[Start of Attachment]

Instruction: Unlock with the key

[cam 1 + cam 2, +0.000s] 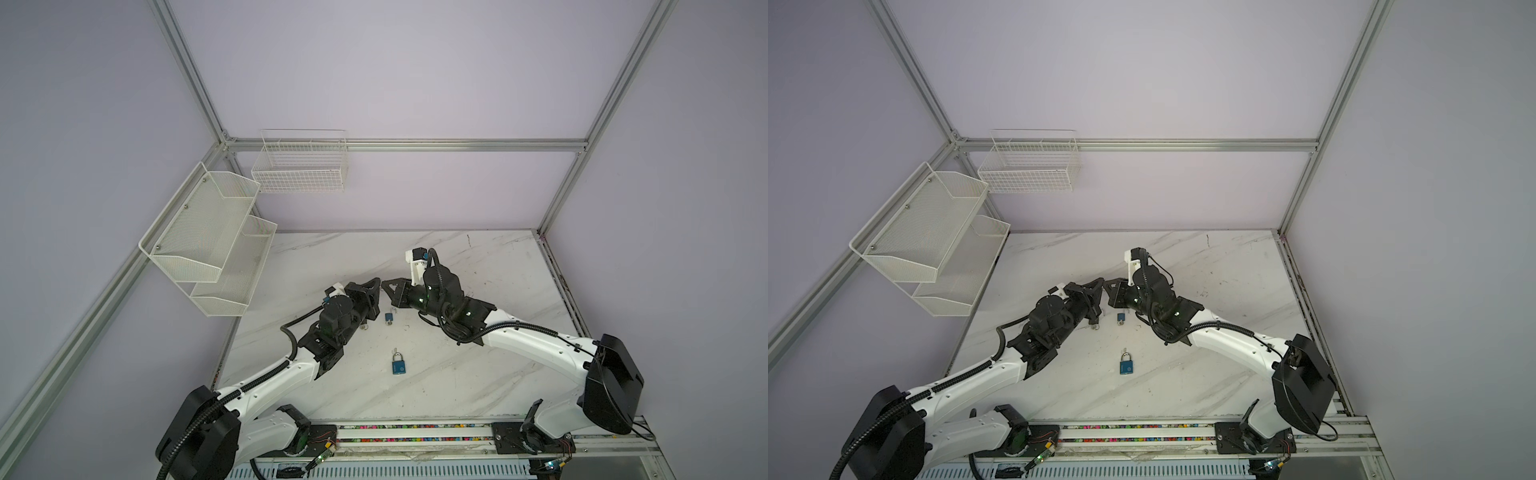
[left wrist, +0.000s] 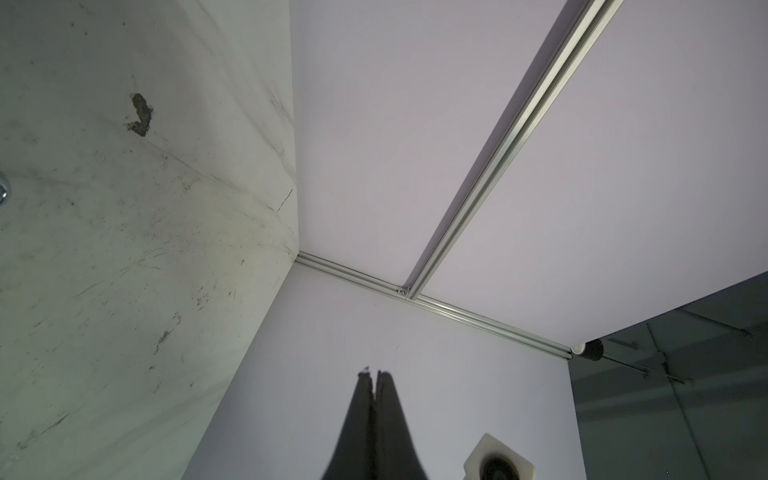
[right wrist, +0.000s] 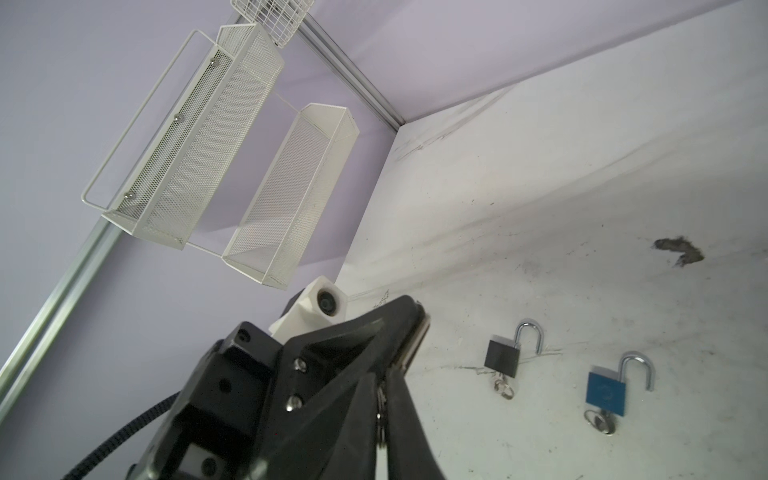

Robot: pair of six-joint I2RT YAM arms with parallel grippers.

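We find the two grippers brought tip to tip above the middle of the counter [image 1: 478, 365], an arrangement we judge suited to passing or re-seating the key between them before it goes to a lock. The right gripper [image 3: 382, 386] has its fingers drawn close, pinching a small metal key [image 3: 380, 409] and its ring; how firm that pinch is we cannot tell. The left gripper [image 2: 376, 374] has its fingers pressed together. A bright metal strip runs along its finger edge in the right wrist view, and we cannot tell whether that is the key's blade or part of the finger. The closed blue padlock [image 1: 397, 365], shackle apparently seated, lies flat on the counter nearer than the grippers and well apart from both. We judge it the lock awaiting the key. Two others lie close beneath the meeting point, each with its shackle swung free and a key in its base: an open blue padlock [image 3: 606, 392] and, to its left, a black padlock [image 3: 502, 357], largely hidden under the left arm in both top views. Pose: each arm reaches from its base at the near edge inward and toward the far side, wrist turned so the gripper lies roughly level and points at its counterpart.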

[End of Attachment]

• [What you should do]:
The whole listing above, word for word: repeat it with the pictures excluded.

• [Answer area]:
Instruction: Unlock with the key

[cam 1 + cam 2, +0.000s] 
[left wrist, +0.000s] 
[right wrist, +0.000s] 

Robot: pair of six-joint I2RT YAM arms with parallel grippers.

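We find the two grippers brought tip to tip above the middle of the counter [image 1: 478, 365], an arrangement we judge suited to passing or re-seating the key between them before it goes to a lock. The right gripper [image 3: 382, 386] has its fingers drawn close, pinching a small metal key [image 3: 380, 409] and its ring; how firm that pinch is we cannot tell. The left gripper [image 2: 376, 374] has its fingers pressed together. A bright metal strip runs along its finger edge in the right wrist view, and we cannot tell whether that is the key's blade or part of the finger. The closed blue padlock [image 1: 397, 365], shackle apparently seated, lies flat on the counter nearer than the grippers and well apart from both. We judge it the lock awaiting the key. Two others lie close beneath the meeting point, each with its shackle swung free and a key in its base: an open blue padlock [image 3: 606, 392] and, to its left, a black padlock [image 3: 502, 357], largely hidden under the left arm in both top views. Pose: each arm reaches from its base at the near edge inward and toward the far side, wrist turned so the gripper lies roughly level and points at its counterpart.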

Thus the exercise is complete.